Holy Day of Brokenness

Holy Day of Brokenness

April 10 – Good Friday

Readings: Is 52:13—53:12; Heb 4:14-16; 5:7-9; Jn 18:1—19:42

Christians all over the world join together today to remember the “passion” of Jesus.  I love that word because Jesus was a man of passion and the pain and suffering he endured is also referred to as his passion.  My sense is that this is a characteristic of living whole-heartedly – we feel and experience it all!

You do not have to look far to know that we live in a broken world.  In so many ways, I see Good Friday as the “holy day” of brokenness.  For me it is a time to mourn and lament all of the pain and suffering in this world that has come about through ignorance, violence, misunderstanding, greed, betrayal, etc.  It is a day to acknowledge everything that was cut short too soon or cut off.  It is everything that we wished had happened (or failed to happen) and all the stuff we can’t control or change.  It is just a hard day.

It was into this broken world that Jesus arrived. 

Yet instead of trying to fight the brokenness, he decided to embrace it and be with it.  In Jesus, God decided to embody a love that would endure the brokenness. No scapegoats.  No blame game.  No retribution.  No running away from it. 

This is transformative love.

I think that most of us have had relationships – with parents, children, significant others, families, coworkers – where we have endured things and suffered the consequences of love – without punishing the other person and without resentment.  This is never easy.  We keep loving and stay in the tension even knowing that we may not see the final chapter of the story.  No one requires it of us.  We just do it because it is what we do in love.

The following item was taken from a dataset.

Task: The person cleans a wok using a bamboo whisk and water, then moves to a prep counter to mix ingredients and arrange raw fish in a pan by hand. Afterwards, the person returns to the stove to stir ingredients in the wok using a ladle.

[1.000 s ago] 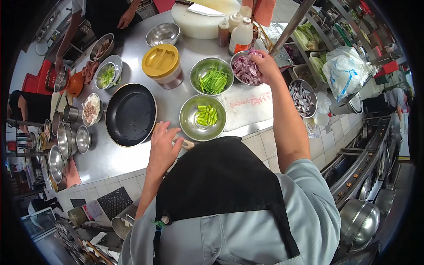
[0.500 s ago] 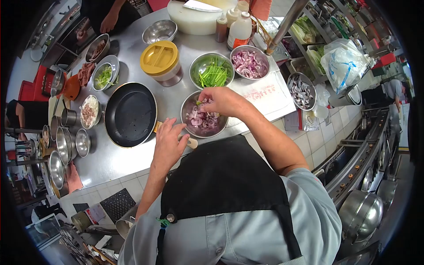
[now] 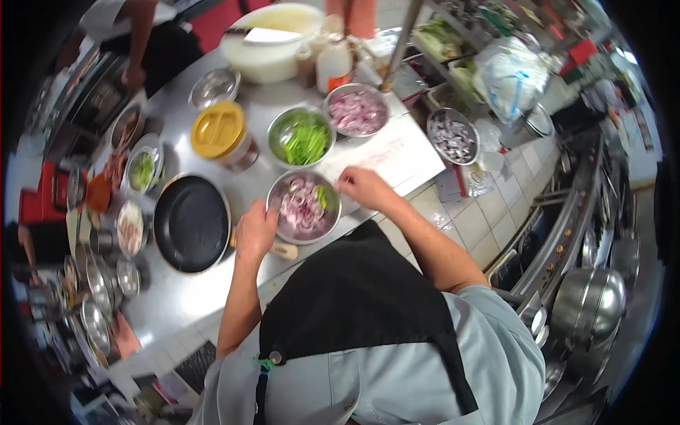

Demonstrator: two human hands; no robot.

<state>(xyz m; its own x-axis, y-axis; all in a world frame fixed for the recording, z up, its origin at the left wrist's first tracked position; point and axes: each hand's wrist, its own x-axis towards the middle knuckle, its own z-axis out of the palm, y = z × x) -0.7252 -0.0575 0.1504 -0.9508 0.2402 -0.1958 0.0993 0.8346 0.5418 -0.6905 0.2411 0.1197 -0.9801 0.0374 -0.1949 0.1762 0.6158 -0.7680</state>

I also think of so many people throughout history – with all of the historical trauma, addiction, abuse, family hurt, separation and collective pain that we have inherited – who vow that, to the best of our ability, the pain stops with us.  We decide to not pass it on to anyone else and literally metabolize it somehow.  As Richard Rohr says, “Pain that is not transformed is transmitted.”

Today we encounter a God who decides to transform the pain and is with us in it.  Yet even though God is with us and understands our pain, we are not prevented from experiencing it.  And that’s the hard news of today.  

Obviously, we have the benefit of knowing that the story of Jesus doesn’t end here, but the disciples did not.  All they knew was that their dreams were shattered and their friend was gone.  They felt scared, lost, numb and afraid.  There is no way to sugar coat it that sometimes – and for many quite often – the world leaves us raw and hurting.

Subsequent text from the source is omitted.